Anti-Science Newt Gingrich

Abyss of Intoxication
Abyss of Intoxication

Telling lies is apparently the Christian thing to do, witness how Newt Gingrich tells falsehood after falsehood, whipping up his supporters into a frenzy:

[Newt Gingrich] is always good at judging how far he can go with his crowds, and this one was clearly passionate about ending abortion. So he unpacked a series of mistruths about the subject that had the crowd of about 1,000 in the Aloma Church roaring, each more outlandish – and malign – than the last.

The judiciary, he said, is “totally out of control” and needs to be reined in. (The facts: even after three years of the Obama administration, Republican-appointed judges are a majority on the Supreme Court, the federal appeals courts, and the federal district courts.)

One of the reasons there are so many abortions in the United States, he said, is that the federal government funds Planned Parenthood. (In fact, as he knows full well, federal law already prohibits any of the $75 million or so the government gives to Planned Parenthood from being used for abortion. If he ever managed to cut off that money, it would mean an end to HIV screening, STD treatment and counseling, primarily for poor women – the real casualties of his thoughtless campaign.)

And finally, his most jaw-dropping whopper was on the subject of embryonic stem-cell research: One of the most promising avenues of treatment for Parkinson’s, Alzheimer’s, and spinal cord injuries. (Just a few days ago, there was a report that the cells seemed to be effective against macular degeneration, a leading cause of blindness.)

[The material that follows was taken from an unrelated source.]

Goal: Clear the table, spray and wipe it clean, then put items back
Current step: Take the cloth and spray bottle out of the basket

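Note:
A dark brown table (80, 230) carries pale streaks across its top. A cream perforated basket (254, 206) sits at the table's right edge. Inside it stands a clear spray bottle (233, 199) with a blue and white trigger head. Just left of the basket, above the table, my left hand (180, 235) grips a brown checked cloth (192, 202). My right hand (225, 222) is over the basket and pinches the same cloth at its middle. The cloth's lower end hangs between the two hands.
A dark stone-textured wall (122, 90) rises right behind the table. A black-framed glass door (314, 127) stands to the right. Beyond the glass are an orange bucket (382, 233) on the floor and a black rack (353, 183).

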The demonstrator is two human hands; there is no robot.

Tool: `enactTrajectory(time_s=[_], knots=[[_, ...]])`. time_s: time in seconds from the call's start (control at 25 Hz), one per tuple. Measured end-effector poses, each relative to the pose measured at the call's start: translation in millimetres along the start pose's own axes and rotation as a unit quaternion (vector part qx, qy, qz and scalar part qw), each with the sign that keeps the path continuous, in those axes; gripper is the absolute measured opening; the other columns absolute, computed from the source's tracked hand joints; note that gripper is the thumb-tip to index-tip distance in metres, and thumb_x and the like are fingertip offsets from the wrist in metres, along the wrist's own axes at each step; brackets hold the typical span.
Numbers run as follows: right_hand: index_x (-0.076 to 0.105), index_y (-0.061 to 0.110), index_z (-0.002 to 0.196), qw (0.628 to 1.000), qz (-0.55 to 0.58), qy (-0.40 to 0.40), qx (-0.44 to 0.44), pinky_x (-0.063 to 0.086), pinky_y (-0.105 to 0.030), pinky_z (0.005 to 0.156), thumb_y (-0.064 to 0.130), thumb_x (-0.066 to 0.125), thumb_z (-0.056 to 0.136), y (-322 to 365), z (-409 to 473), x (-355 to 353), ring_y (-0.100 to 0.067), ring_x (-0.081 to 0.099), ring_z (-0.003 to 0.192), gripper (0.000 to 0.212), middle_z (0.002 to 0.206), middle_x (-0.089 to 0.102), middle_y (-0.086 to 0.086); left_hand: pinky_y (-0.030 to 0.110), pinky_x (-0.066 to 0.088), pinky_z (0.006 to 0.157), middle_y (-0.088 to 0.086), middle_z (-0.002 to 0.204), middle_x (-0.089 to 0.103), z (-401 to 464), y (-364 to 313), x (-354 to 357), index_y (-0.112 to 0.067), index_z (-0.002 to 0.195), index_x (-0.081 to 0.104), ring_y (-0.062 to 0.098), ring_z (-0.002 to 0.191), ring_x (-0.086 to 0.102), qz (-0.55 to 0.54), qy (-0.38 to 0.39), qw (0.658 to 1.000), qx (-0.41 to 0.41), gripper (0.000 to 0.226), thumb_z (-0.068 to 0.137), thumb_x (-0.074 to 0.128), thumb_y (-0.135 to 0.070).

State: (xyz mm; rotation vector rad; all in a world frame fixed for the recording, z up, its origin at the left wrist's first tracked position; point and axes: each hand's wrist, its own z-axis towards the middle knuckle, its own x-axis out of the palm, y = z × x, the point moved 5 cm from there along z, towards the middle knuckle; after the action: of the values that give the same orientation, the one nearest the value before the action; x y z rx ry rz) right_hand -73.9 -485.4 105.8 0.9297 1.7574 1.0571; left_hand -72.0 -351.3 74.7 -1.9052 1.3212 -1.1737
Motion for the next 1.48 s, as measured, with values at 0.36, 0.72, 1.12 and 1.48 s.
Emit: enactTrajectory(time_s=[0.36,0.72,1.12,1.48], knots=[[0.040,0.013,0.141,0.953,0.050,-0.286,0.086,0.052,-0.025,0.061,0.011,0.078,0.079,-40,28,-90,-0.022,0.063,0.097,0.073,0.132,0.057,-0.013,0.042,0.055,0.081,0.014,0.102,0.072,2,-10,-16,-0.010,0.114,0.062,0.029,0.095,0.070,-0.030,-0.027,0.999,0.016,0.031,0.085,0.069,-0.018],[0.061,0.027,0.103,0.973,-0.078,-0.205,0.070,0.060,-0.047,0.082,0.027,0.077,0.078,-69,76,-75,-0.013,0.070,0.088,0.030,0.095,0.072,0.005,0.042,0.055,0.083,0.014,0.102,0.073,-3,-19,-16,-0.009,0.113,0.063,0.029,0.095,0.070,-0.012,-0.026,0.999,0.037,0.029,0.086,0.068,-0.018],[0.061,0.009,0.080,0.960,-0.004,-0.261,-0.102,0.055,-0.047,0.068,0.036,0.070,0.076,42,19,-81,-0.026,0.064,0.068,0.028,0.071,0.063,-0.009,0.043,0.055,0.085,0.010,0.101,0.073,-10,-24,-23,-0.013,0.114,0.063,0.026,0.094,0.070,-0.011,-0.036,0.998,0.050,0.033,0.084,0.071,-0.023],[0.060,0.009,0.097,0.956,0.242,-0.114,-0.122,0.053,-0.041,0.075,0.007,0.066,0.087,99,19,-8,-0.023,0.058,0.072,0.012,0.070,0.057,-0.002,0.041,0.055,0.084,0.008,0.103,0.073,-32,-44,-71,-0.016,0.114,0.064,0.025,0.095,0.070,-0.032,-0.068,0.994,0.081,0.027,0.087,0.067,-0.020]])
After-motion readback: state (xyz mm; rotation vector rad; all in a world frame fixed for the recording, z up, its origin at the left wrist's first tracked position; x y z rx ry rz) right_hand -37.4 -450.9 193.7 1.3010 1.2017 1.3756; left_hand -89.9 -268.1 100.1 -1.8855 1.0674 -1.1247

Mr. Gingrich not only told the church audience that he would eliminate all funding for this research, because it can lead to the destruction of human embryos, but he went one vicious step further. (This maneuver, where he really has an angry head of steam worked up, is well known to his regular listeners.)

Research into embryonic stem cells, he said, has nothing to do with science. “This was the use of science to justify desensitizing society to killing babies,” he said. If the “secular left” could have done the same research without killing embryos, they would have rejected it, he said, because their real interest was in exploiting Parkinson’s victims to promote abortions.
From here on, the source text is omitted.